The TV series was very good indeed but part of that was down to the well balanced cast, good character definition, and exceptional attention to storyline detail. However, this all took half a dozen hor long episodes to achieve and I must admit I struggled to see how you could strip a lot of that away for a film version, and retain the same impact, with or without a star studded cast.

So that cast then, we have Helen Mirren taking the part Bill Nighy made his own as the editor of the (now American) newspaper, with Ben Afleck as politician Stephen Collins and Russell Crowe as reporter Cal McAffrey, Robin Wright Penn plays Collins’ wife and Rachel McAdams is the rookie reporter at Crowe’s side. The story remains the same for the most part, but with the corporate and political base brought up to date using the present conflicts in Afghanistan and Iraq as background to the tale. The journalistic style and portrayal was quite real, and reminded me a lot of the great ‘All the President’s Men’ from the mid 70’s, though it is in no way comparable as a movie. It is a thriller, but even so leaves you thinking about the various aspects of it rather than it just going through the same crash bang formula, so typical of mainstream movies these days.

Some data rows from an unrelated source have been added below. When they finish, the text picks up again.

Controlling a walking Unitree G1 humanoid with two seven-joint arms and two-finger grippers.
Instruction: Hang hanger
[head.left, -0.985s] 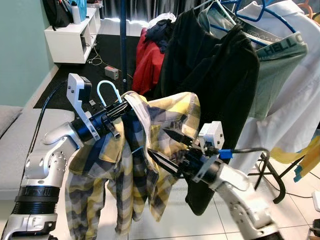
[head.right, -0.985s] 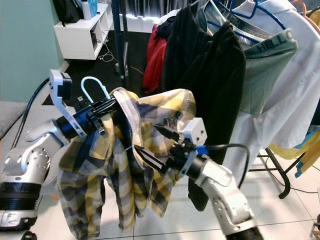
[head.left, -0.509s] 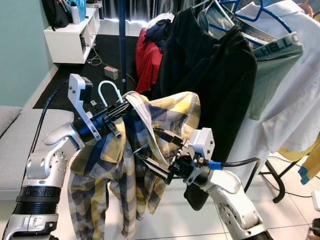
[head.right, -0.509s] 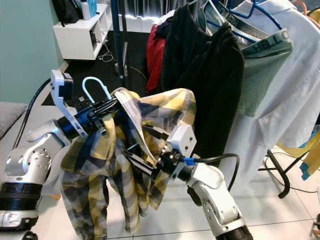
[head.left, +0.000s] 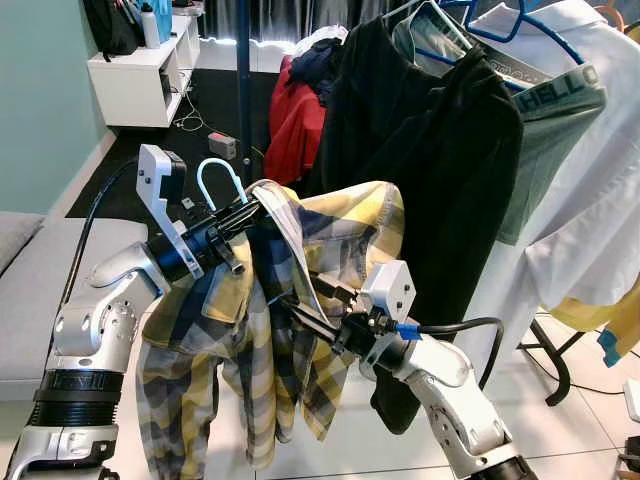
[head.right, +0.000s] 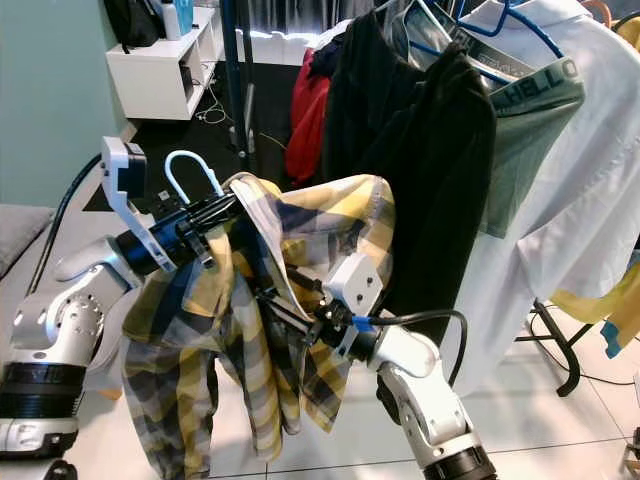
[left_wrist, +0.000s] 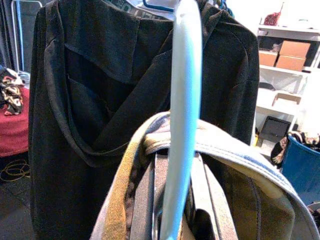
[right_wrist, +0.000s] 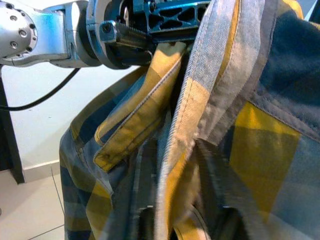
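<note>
A white tiled floor (head.left: 560, 420) is seen at the lower right, a dark rug (head.left: 150, 160) and a white shelf unit (head.left: 140, 85) at the upper left, and a teal wall (head.left: 40, 90) along the left edge. Clothes on a rack crowd the upper right: a black hoodie (head.left: 430, 170), a red garment (head.left: 295, 120), and a grey-green top (head.left: 555, 130) printed with letters read as "HELLO", cut off by folds. At centre left, the left hand (head.left: 235, 225) is clenched on a pale blue hanger (head.left: 220, 185) carrying a yellow plaid shirt (head.left: 300, 300). At lower centre, the right hand (head.left: 300, 310) is pushed into the shirt; whether it grips cannot be told.
</note>
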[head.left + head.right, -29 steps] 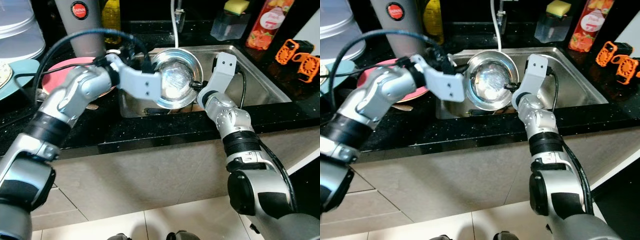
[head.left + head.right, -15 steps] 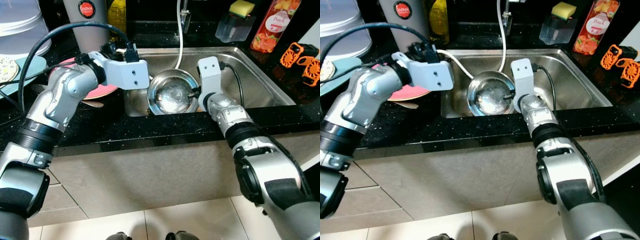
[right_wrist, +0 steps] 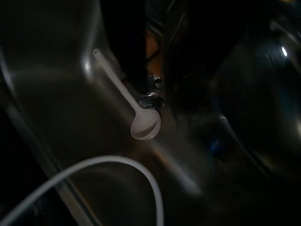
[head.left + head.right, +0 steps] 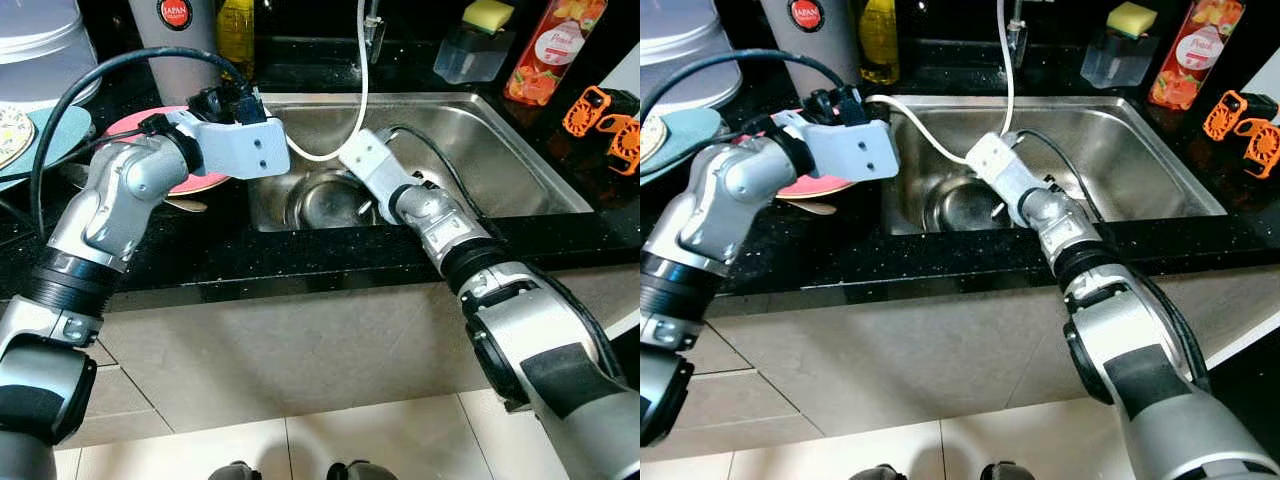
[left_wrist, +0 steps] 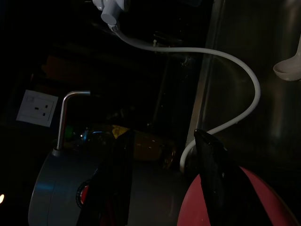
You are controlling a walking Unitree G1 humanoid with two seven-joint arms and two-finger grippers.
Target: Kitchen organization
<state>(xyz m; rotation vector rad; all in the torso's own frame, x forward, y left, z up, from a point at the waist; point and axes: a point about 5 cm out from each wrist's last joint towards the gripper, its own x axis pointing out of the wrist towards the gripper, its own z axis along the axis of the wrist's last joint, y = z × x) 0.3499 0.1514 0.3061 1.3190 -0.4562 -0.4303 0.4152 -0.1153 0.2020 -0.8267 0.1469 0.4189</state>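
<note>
Steel sink (image 4: 520,150) set in a black counter (image 4: 300,255), robot standing in front with both arms reaching over it. Steel bowl (image 4: 325,200) sits low in the sink basin near the front wall, upright, partly hidden by the right arm. Right gripper (image 4: 985,212) is down inside the sink just beside the bowl's rim; can't tell if its fingers are apart or closed, or whether they touch the bowl, wrist view too dark. That wrist view shows a white ladle (image 3: 136,110) lying against the sink's wall. Left gripper (image 5: 162,183) hovers over the sink's left edge, above the counter, holding nothing; its two black fingers (image 5: 214,174) stand apart, moderately wide. A white hose (image 4: 355,90) hangs from the faucet area and loops across the sink toward the left wrist. Pink plate (image 4: 205,180) on the counter left of the sink, under the left arm. Grey thermos (image 4: 175,40) with a red label behind it, yellow bottle (image 4: 237,30) beside that. Sponge holder (image 4: 470,45), orange soap bottle (image 4: 550,50) and orange clips (image 4: 605,120) behind and right of the sink.
</note>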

How does it compare to the series? As expected it falls short on the character depiction and there are some leaps of faith because the runtime just would not allow the story to delve as deep, but overall it engages, and whilst it has some implausible moments, it sticks to the source material pretty well.

I have never been a big fan of Ben Afleck, as I do not think he can carry a big part, making anything more than romcom material beyond his ability, here he tries to convey a relationship with Crowe, and it simply does not come off - there is no chemistry between them and it shows. Jason Bateman and Wright Penn probably give the better performances, Mirren was not given half the chances to shine as Nighy in the original, but played her small part perfectly. Crowe, as with most of the elite performers, played himself again, competently rather than with gusto.

8.5/10 Enjoyable, and worth a watch if you like something to think about rather than going through the motions with another series of explosions and car chases.